Ukraine 7 years after Maidan

Joint conference by Eastern Circles and Ukraine Crisis Media Center 

with the support of Diplomatie magazine

Speakers:

  • Vadym Omelchenko, Ambassador of Ukraine to France
  • Taras Katchka, Deputy Minister for Economic Development – Trade Representative of Ukraine
  • Valery Chaly, Co-founder and Chairman of the Ukraine Crisis Media Center
  • Benoit Pare, OSCE Special Monitoring Mission to Ukraine

Moderator: Anastasiya Shapochkina, president of Eastern Circles and lecturer in geopolitics at Sciences Po Paris

7 years have passed since the Euromaidan revolution shook Kyiv, Russia annexed Crimea and the east of Ukraine fell from under the government control.  Ukraine’s relations with Europe and Russia have been transformed by these developments, and Ukraine’s domestic politics shaken by reforms and the unsolvable dilemmas of the Minsk Accords. 

With 4 distinguished speakers, we discussed the current situation in Ukraine, its trade relations with the EU, the development of domestic reforms and the situation on the ground in the occupied territories of LNR-DNR.

EU-Ukraine trade relations

The dramatic events of Euromaidan were set in motion in the fall of 2013, after then president of Ukraine Victor Yanukovich refused to sign the Association Agreement, meant to facilitate trade relations with the EU. 6.5 years after the Association Agreement was signed in 2014, following a military conflict and a diplomatic fall-out with Russia, Ukraine’s economy has been increasing trade volumes with Europe. Among the EU member-states, Ukraine has strong economic ties with Germany, Poland and Romania. Trade volumes with France remain relatively low, under 2 billion euros a year, but expanding economic partnership with Paris is on top of Kyiv’s agenda. Thus, several trade agreements with large French companies, such as Alstom, are expected to be signed during a planned future visit of President Macron to Ukraine.

Albeit the trade balance is tilted in favor of Europe, Ukraine hopes to grow its exports toward the EU. 14 000 Ukrainian companies are currently trading with Europe in areas ranging from steel, railway equipment and transport. Years of regulatory work to align Ukraine’s standards with those of the EU yield hopes for greater cooperation in industrial sectors and in agriculture, growing wheat and corn exports to Europe, despite a perception by European farmers of Ukraine as a competitor. 

Reforms

To understand Ukraine’s political reform, it is not enough to analyze Ukraine as a pawn in the great power struggle forced to execute the reform demands of the West. The civil society and a vibrant ecosystem of local democracy watchdogs are the main drivers of reform. Considering the lives lost since Euromaidan, Ukraine is at the point of no-return to the previous Russia-inspired governance model.
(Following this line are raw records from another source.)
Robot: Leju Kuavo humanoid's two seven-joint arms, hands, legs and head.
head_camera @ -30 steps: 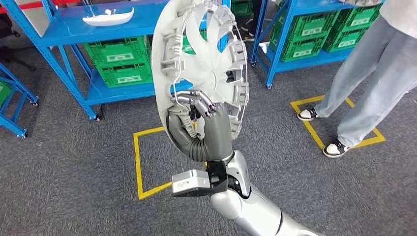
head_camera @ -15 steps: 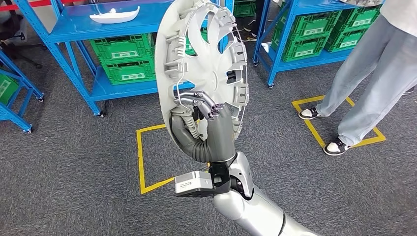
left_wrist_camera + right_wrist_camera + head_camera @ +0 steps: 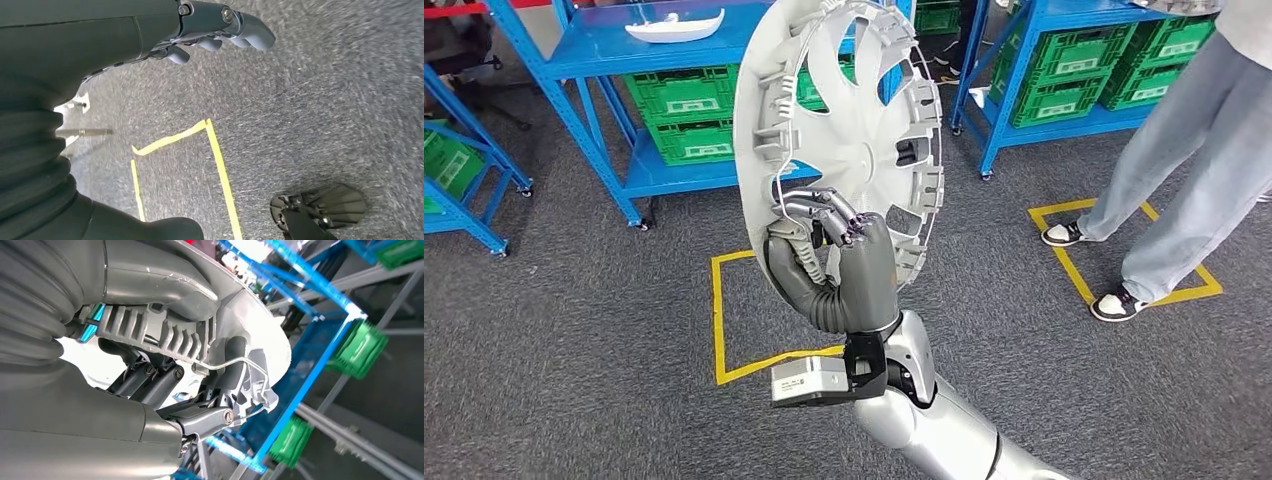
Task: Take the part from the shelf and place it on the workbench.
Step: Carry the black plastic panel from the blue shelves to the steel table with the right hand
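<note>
Head view, item one: white wheel cover (image 3: 849,130), upright, clamped at its lower rim by my right hand (image 3: 839,260), raised before the far blue shelf (image 3: 604,60). Item two: my left hand (image 3: 165,30), fingers apart, holding nothing, above grey carpet (image 3: 325,100).
</note>
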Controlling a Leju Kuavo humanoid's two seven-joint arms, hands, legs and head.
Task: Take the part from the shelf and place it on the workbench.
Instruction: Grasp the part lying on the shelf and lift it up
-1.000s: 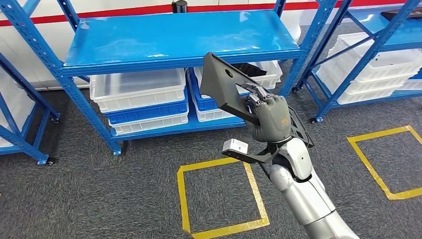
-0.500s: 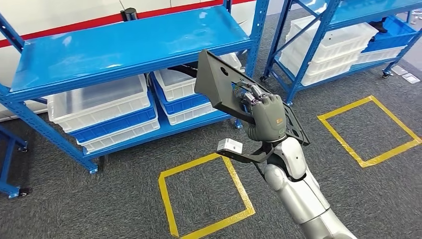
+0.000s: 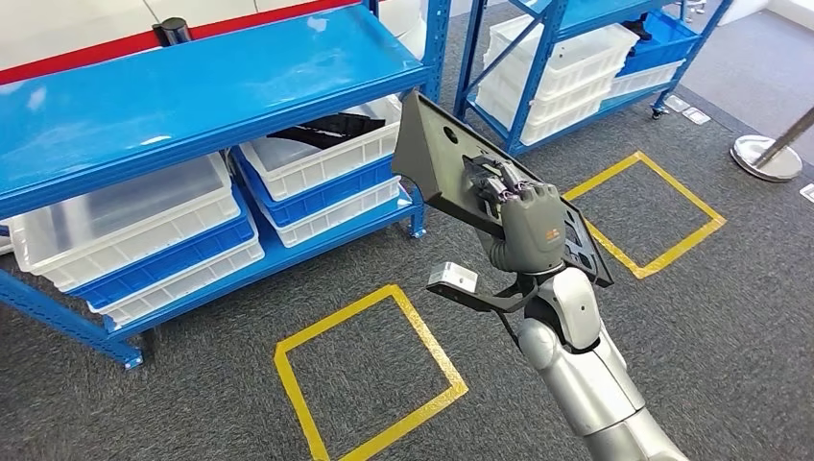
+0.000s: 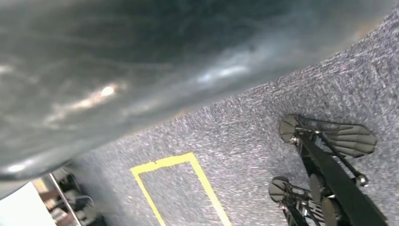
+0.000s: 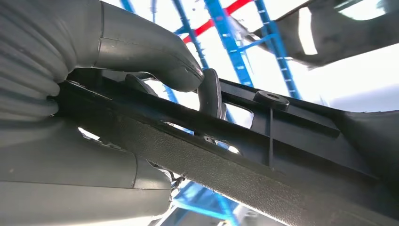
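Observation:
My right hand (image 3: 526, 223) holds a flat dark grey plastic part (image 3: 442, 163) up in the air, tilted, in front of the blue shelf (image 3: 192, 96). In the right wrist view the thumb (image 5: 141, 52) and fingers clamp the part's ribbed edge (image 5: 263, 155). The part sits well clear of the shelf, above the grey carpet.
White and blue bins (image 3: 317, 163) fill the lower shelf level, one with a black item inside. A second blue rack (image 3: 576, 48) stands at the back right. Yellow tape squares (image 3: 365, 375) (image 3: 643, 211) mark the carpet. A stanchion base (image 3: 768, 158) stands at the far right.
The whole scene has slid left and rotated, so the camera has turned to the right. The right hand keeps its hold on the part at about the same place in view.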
Situation in the East of Ukraine at DNR-LNR

During years of daily monitoring of the situation at the separatist territories of DNR-LNR, the OSCE has witnessed a marked evolution of the situation on the ground. Immediately after the start of military conflict in the spring of 2014 large parts of the population deserted the occupied parts of the Donetsk and Luhansk regions. In 2019, a relative sense of normalcy has been returning there, with the situation notably improving since the cease-fire of 27 July 2020. At the onset of the military hostilities, only the elderly remained grounded, having no desire to leave and nowhere else to go.  In the last couple of years working age population has been slowly coming back. 

Despite these changes, life in LNR-DNR is ridden with hardship. Reliant on Ukrainian government for pensions and social payments, the inhabitants of LNR-DNR have to cross the demarcation line at one of the 5 crossing points, where humiliating administrative procedures make them wait for hours in winter cold or scorching summer heat, sometimes leading to health emergencies and deaths among the elderly. Although physical upkeep of the crossing points has improved under Volodymyr Zelensky, they remain a thorny item of negotiations between the two sides. These conditions have only worsened with COVID, when most of the points remained closed or partly closed through much of 2020. 

The Minsk Accords on conflict resolution are at a standstill, as the political clauses remain inacceptable to Ukraine, and the security clauses to Russia. In the meanwhile, Russia has been giving away its passports to the local residents of LNR-DNR as part of its hybrid war strategy. At first, the recipients of Russian passport where individuals who were part of the insurrection structure, as it gave them a guarantee to flee to Russia to avoid persecution in case Kyiv would retake military control of the region. Soon the numbers of willing passport holders expanded to include Ukrainians who had been already working in Russia even before the conflict under the 3-month visa scheme. This “passportisation” strategy now applied in Ukraine has already proven to be efficient for Moscow and destructive for the national governments of Georgia and Moldova, in making the prospects of peaceful resolution of these conflicts unforeseeable in the near future.